BRIEF:
None of the pictures should be copied, though every line of the listing must be printed exactly.

GIVEN INFORMATION:
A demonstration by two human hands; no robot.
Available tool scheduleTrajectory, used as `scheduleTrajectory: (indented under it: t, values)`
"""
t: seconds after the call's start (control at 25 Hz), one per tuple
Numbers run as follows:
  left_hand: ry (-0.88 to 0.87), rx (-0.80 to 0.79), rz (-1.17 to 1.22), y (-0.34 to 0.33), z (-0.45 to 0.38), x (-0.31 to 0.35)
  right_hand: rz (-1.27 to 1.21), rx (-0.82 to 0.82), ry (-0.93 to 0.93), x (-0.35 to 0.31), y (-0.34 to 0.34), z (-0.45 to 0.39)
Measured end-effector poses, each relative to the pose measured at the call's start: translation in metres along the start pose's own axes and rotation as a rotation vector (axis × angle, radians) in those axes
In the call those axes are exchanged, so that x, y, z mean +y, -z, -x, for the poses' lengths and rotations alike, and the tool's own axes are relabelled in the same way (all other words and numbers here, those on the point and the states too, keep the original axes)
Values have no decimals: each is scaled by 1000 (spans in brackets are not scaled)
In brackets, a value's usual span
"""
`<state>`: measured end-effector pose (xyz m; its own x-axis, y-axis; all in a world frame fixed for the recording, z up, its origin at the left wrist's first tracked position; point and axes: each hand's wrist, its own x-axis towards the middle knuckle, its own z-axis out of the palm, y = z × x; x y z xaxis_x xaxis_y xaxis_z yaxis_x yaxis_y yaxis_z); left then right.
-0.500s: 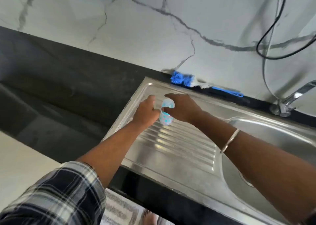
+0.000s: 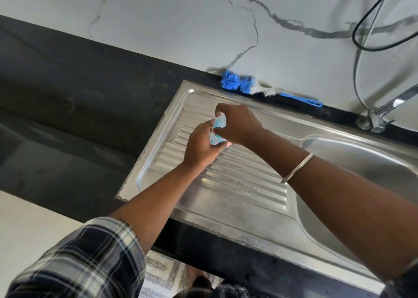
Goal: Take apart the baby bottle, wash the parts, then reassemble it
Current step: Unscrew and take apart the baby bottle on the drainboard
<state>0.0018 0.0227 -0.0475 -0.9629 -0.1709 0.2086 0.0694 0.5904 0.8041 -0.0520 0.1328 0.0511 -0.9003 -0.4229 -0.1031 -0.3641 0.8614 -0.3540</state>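
Nearest, at 7 o'clock: plaid sleeve (image 2: 77, 259), forearm running up toward centre.

Change vs half a sec ago: left hand (image 2: 199, 146) was beside the bottle w/ knuckles against it; now it's wrapped round the lower part from below-left, fingers curled under. Right hand (image 2: 237, 123) has gone from side-on to clamped over the upper end, fingers curled down round it. Both hands grip the baby bottle (image 2: 218, 129); neither slack. Bottle looks lifted a bit off the drainboard (image 2: 237, 184), though hard to be sure.

Meaning, as I read it: two-handed opposing hold = set-up for twisting the top off, so disassembly is only starting. No loose parts seen anywhere, nothing washed yet.

Bottle sits just above frame centre, over the ribbed drainboard's far-left part. Long axis runs approx 7 to 1 o'clock; top end likely toward 1 o'clock under the right hand, base toward 7 in the left. Cap/teat hidden, so can't confirm.

Further out: sink bowl (image 2: 362, 173) at 3 o'clock, bangle (image 2: 296, 168) on right wrist. Farthest: blue bottle brush (image 2: 239, 84) at 12–1 along the wall, tap (image 2: 384, 110) at 2 o'clock.
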Motion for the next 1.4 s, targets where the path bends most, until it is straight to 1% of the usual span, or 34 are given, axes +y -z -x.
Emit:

WRITTEN SOLUTION:
A demonstration by two human hands; no robot.
Available tool scheduleTrajectory, used as `scheduleTrajectory: (indented under it: t, values)`
"""
t: seconds after the call's start (control at 25 Hz), one per tuple
Numbers run as follows:
  left_hand: ry (-0.88 to 0.87), rx (-0.80 to 0.79), rz (-1.17 to 1.22), y (-0.34 to 0.33), z (-0.45 to 0.38), x (-0.31 to 0.35)
  right_hand: rz (-1.27 to 1.21), rx (-0.82 to 0.82), ry (-0.93 to 0.93), x (-0.35 to 0.31), y (-0.34 to 0.34), z (-0.45 to 0.39)
Measured end-effector poses, each relative to the pose measured at the call's start: translation in metres along the start pose's own axes and rotation as a rotation vector (axis × angle, radians) in those axes
In the call those axes are exchanged, so that x, y, z mean +y, -z, -x, for the poses' lengths and rotations alike, and the tool's own axes are relabelled in the same way (all other words and numbers here, those on the point and the states too, keep the original axes)
Values have no decimals: each is scaled by 1000 (spans in brackets are not scaled)
In brackets, a value's usual span
"""
`<state>`: measured end-effector pose (xyz m; its own x-axis, y-axis; all in a world frame fixed for the recording, z up, its origin at the left wrist's first tracked position; point and axes: each hand's wrist, its own x-axis towards the middle knuckle, its own z-axis out of the palm, y = z × x; x y z xaxis_x xaxis_y xaxis_z yaxis_x yaxis_y yaxis_z); left then right.
-0.500s: 
+0.000s: 
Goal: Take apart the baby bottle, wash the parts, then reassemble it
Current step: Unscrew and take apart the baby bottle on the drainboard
<state>0.0018 0.0227 -0.0475 -0.9629 -0.1709 0.2086 0.0694 0.5904 0.8041 -0.0520 0.1328 0.0511 -0.9003 -0.4229 -0.1031 -0.3641 0.8614 -0.3540</state>
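Nearest, at 7 o'clock: plaid sleeve (image 2: 77, 259), forearm running up toward centre.

Change vs half a sec ago: left hand (image 2: 199, 146) was beside the bottle w/ knuckles against it; now it's wrapped round the lower part from below-left, fingers curled under. Right hand (image 2: 237, 123) has gone from side-on to clamped over the upper end, fingers curled down round it. Both hands grip the baby bottle (image 2: 218, 129); neither slack. Bottle looks lifted a bit off the drainboard (image 2: 237, 184), though hard to be sure.

Meaning, as I read it: two-handed opposing hold = set-up for twisting the top off, so disassembly is only starting. No loose parts seen anywhere, nothing washed yet.

Bottle sits just above frame centre, over the ribbed drainboard's far-left part. Long axis runs approx 7 to 1 o'clock; top end likely toward 1 o'clock under the right hand, base toward 7 in the left. Cap/teat hidden, so can't confirm.

Further out: sink bowl (image 2: 362, 173) at 3 o'clock, bangle (image 2: 296, 168) on right wrist. Farthest: blue bottle brush (image 2: 239, 84) at 12–1 along the wall, tap (image 2: 384, 110) at 2 o'clock.
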Motion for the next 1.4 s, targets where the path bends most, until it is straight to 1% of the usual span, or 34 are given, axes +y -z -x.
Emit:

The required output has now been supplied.